■ Exercise requirements ■
Report every line of the data where the string "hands" appears.

■ Listed records ■
════════════════
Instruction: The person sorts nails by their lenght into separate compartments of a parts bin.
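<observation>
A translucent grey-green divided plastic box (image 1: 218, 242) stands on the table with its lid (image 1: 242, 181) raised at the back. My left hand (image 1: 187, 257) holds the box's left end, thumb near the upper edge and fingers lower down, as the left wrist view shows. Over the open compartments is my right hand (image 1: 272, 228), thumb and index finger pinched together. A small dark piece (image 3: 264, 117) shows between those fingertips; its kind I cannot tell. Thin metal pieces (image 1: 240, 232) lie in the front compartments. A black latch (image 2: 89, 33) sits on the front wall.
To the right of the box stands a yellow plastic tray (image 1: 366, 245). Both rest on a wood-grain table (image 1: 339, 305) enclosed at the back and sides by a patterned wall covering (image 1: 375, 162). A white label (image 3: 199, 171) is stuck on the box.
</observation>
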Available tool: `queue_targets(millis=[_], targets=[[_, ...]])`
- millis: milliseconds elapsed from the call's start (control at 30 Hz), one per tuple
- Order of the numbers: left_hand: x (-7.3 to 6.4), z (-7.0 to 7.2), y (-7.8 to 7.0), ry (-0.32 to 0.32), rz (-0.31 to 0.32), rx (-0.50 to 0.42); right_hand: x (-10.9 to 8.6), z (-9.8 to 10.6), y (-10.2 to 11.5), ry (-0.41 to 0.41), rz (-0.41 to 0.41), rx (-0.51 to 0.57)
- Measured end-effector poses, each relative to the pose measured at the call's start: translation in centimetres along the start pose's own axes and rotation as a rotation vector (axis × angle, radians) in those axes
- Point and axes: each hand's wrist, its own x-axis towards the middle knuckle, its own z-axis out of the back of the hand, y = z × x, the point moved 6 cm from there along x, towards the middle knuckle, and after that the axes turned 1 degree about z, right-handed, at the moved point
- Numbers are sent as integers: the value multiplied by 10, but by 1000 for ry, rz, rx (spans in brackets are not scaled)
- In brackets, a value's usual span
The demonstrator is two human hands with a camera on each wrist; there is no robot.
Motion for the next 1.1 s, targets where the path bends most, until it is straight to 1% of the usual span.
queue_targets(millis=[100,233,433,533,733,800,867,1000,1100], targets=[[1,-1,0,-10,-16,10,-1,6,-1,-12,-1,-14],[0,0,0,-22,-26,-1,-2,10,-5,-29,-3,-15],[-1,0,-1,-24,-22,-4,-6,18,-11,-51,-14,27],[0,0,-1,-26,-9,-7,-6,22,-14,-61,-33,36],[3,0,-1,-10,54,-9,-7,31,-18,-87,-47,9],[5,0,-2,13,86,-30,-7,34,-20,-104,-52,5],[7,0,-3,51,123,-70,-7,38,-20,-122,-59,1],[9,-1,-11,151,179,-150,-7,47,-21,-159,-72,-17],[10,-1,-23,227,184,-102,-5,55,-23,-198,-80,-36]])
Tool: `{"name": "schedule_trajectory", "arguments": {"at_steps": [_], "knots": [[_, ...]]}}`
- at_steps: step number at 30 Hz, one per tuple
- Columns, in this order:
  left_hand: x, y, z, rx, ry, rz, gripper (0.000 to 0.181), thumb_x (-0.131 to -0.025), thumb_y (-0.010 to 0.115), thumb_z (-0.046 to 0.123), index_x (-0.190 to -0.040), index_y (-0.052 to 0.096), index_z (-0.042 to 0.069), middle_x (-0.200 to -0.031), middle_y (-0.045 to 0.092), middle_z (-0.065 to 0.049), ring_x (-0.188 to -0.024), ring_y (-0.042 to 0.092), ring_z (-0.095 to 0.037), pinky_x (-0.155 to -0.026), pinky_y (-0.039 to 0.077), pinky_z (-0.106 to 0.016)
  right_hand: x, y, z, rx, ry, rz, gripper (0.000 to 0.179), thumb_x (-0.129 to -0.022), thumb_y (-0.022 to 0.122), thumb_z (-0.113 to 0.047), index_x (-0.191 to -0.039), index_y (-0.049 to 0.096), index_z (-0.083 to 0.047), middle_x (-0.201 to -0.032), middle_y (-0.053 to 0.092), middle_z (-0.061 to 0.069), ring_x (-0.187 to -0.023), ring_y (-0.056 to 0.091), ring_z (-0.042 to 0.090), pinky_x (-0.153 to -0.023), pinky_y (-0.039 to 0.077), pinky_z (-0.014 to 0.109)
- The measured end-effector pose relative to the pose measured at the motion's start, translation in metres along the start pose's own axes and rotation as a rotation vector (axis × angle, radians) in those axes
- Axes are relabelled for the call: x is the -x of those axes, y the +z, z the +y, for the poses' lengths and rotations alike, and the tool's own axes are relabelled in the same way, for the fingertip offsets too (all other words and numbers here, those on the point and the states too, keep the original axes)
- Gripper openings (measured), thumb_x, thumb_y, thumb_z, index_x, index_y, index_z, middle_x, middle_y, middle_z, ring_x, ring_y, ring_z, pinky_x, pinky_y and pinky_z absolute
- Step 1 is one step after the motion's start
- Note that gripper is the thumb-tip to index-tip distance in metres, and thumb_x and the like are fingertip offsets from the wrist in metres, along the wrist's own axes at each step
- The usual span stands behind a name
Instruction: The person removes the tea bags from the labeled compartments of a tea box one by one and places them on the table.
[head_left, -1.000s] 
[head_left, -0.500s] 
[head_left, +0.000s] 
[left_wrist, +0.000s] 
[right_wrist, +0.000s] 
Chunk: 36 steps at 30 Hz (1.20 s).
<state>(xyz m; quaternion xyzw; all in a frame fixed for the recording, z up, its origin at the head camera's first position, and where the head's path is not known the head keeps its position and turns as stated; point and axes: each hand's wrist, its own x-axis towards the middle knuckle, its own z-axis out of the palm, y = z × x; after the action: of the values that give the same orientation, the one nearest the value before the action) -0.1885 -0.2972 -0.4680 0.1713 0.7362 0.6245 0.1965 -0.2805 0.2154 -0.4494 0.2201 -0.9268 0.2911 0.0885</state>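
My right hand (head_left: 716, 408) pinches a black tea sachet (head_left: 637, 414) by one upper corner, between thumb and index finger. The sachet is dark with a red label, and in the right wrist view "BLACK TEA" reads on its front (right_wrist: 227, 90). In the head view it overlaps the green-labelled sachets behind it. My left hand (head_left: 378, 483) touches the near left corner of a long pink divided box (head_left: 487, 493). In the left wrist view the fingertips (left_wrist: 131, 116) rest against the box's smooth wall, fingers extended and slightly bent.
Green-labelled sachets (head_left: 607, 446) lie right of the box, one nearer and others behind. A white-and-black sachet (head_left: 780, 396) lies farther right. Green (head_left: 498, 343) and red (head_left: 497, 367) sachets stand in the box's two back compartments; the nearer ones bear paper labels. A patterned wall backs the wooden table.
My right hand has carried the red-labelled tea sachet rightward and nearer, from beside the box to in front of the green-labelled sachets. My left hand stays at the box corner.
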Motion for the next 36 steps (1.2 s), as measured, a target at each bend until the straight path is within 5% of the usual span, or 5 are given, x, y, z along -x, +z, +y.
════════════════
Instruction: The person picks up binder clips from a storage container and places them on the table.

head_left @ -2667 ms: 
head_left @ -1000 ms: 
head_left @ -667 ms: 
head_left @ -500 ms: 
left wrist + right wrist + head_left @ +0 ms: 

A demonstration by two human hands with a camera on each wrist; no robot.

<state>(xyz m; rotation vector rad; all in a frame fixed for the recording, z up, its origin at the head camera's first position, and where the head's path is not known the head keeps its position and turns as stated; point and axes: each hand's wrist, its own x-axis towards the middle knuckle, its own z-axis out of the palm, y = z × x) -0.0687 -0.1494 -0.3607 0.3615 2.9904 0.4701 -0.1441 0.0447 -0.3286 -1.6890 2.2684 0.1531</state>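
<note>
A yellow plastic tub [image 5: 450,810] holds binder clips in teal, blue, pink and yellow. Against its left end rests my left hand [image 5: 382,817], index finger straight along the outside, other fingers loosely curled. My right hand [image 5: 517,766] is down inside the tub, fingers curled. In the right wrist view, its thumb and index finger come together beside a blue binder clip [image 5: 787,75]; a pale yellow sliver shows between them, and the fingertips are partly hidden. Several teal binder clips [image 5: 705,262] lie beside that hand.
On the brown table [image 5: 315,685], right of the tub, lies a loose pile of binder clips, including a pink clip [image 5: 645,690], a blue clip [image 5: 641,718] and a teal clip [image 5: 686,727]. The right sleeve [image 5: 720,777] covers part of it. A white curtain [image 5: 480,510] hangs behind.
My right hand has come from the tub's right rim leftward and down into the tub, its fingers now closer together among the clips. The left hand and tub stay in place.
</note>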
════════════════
■ Your solution ■
The demonstrator is two human hands with a camera on each wrist; there is no robot.
A demonstration by two human hands with a camera on each wrist; no robot.

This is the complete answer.